3 November 2020 vote in the Congress
| Party | Voted for | Voted against | Abstained | Absent (Did not vote) |
| National Regeneration Movement | 13 Gabriel Biestro Medinilla; Arturo de Rosas Cuevas; Tonantzin Fernández Díaz; Olga Garci Crespo; Rafaela García Romero; Luis Jara Vargas; Emilio Maurer Espinosa; Bárbara Morán Añorve; Estefanía Rodríguez Sandoval; Iliana Ruiz García; Fernando Sánchez Sasia; Cristina Tello Rosas; Guadalupe Tlaque Cuazitl; | – | – | – |
| Institutional Revolutionary Party | 5 Javier Casique Zarate; Iván Collantes Cabañas; Josefina García Hernández; María García Olmedo; Nibardo Hernández Sánchez; | – | – | – |
| Labor Party | 4 Raymundo Atanacio Luna; María Cabrera Camacho; Valentín Medel Hernández; Guadalupe Muciño Muñoz; | – | – | 1 José Espinosa Torres; |
| National Action Party | – | 4 Mónica Della Vecchia; Raúl Espinosa Martínez; Gabriel Jiménez López; Nancy Jiménez Morales; | – | 1 María Saavedra Fernández; |
| Social Encounter Party | 3 Mónica Lara Chávez; Nora Merino Escamilla; José Trujillo de Ita; | – | – | – |
| Citizens' Movement | – | – | 2 Alejandra Esquitín Lastiri; Carlos Morales Álvarez; | – |
| Party of the Democratic Revolution | 2 José García Avendaño; Liliana Luna Aguirre; | – | – | – |
| Compromiso por Puebla | – | – | 1 Uruviel González Vieyra; | – |
| Ecologist Green Party of Mexico | 1 Juan Kuri Carballo; | – | – | – |
| New Alliance Party | 1 Ángel Islas Maldonado; | – | – | – |
| Independent | 2 Hugo Alejo Domínguez; Marcelo García Almaguer; | 1 Héctor Alonso Granados; | – | – |
| Total | 31 | 5 | 3 | 2 |
| 75.6% | 12.2% | 7.3% | 4.9% |

==Marriage statistics==
The following table shows the number of same-sex marriages performed in Puebla since 2019 as reported by the National Institute of Statistics and Geography. Figures for 2020 are lower than previous years because of the restrictions in place due to the COVID-19 pandemic. Most marriages take place in Puebla and San Pedro Cholula.

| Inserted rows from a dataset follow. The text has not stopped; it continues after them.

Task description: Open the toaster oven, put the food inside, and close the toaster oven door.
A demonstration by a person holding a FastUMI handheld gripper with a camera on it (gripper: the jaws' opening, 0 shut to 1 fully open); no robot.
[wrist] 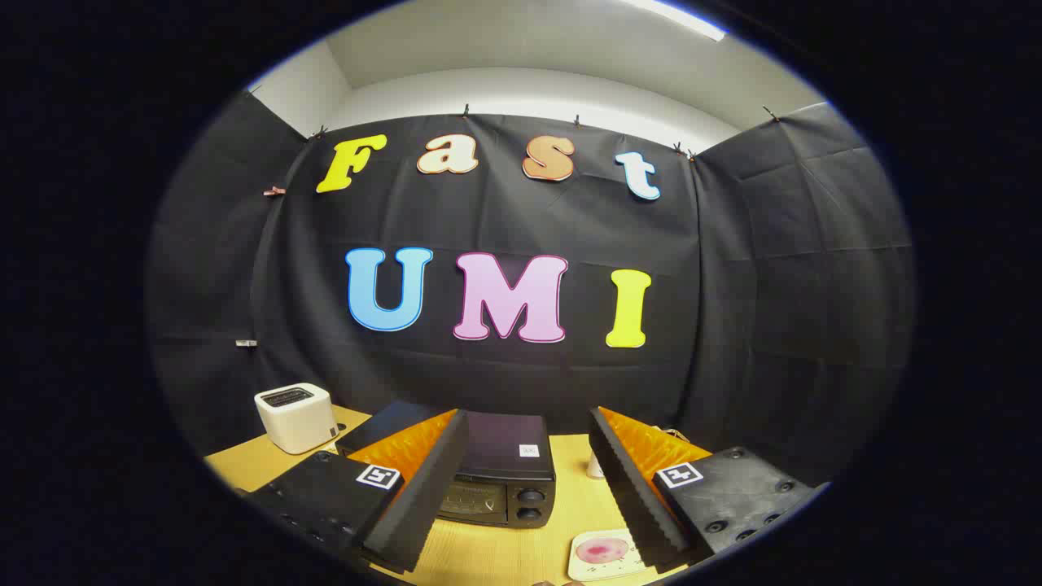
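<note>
Black cloth hung as the booth's wall behind a pale wooden surface (488, 553), under a white ceiling with a strip light. The hand-held gripper (521, 488) was wide open and held nothing — its two fingers stood well apart, each a long wedge with a ridged inner face.

Between and just beyond the fingers sat the toaster oven (501, 472), a dark, boxy appliance with a flat top, its door shut and partly hidden behind the left finger. Two round knobs stacked at its right front were visible; the door handle could not be made out. It looked rigid and heavy enough to stay put, though a hinged door with a smooth front would likely want a pull at its upper edge or handle, not a squeeze on the panel.

Nearer, just inside the right finger, lay a small cream plate (598, 553) bearing a flat pinkish food (600, 551). It seemed thin, light and possibly soft, so a gentle pinch at its rim would suit it — or taking the stiff plate by its edge.

Off to the left stood a rounded white toaster (295, 417).
</note>
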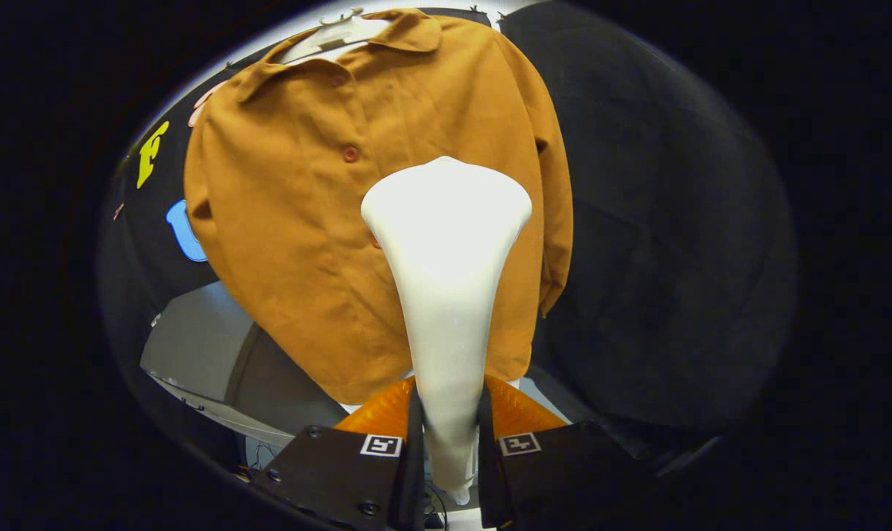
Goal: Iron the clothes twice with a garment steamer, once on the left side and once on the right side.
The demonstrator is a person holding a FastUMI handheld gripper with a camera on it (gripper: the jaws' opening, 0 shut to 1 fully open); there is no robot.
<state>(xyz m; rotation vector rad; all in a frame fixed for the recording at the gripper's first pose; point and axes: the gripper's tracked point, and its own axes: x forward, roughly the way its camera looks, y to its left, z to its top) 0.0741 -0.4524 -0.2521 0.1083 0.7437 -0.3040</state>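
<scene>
Between our two gripper [447, 442] fingers [409, 442], clamped tight, we held the white garment steamer [446, 295], its head before the lower middle of the brown shirt [291, 221] on its hanger [328, 33], so we judged a side pass came next.

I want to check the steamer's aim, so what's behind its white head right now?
Behind the steamer, held between the tool fingers, hangs the orange shirt. Its buttoned front shows beside the head; the lower buttons and the patch directly behind the head are covered.
</scene>
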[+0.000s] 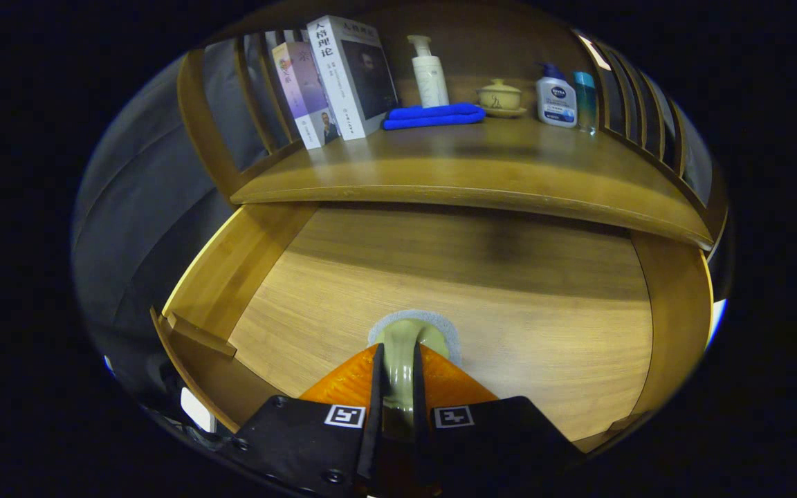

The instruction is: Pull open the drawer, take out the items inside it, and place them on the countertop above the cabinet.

Number of marriages performed in Puebla
| Year | Same-sex |  |  | Opposite-sex | Total | % same-sex |
| Female | Male | Total |
| 2019 | 51 | 40 | 91 | 17,058 | 17,149 | 0.53% |
| 2020 | 26 | 20 | 46 | 12,649 | 12,695 | 0.36% |
| 2021 | 66 | 55 | 121 | 16,046 | 16,167 | 0.75% |
| 2022 | 84 | 53 | 137 | 17,095 | 17,232 | 0.80% |
| 2023 | 60 | 43 | 103 | 15,574 | 15,677 | 0.66% |
| 2024 | 53 | 38 | 81 | 16,086 | 16,177 | 0.50% |

==Public opinion==
A 2017 opinion poll conducted by the Strategic Communication Office (Gabinete de Comunicación Estratégica) found that 48.5% of Puebla residents supported same-sex marriage, while 48% were opposed. According to a 2018 survey by the National Institute of Statistics and Geography, 37% of the Puebla public opposed same-sex marriage.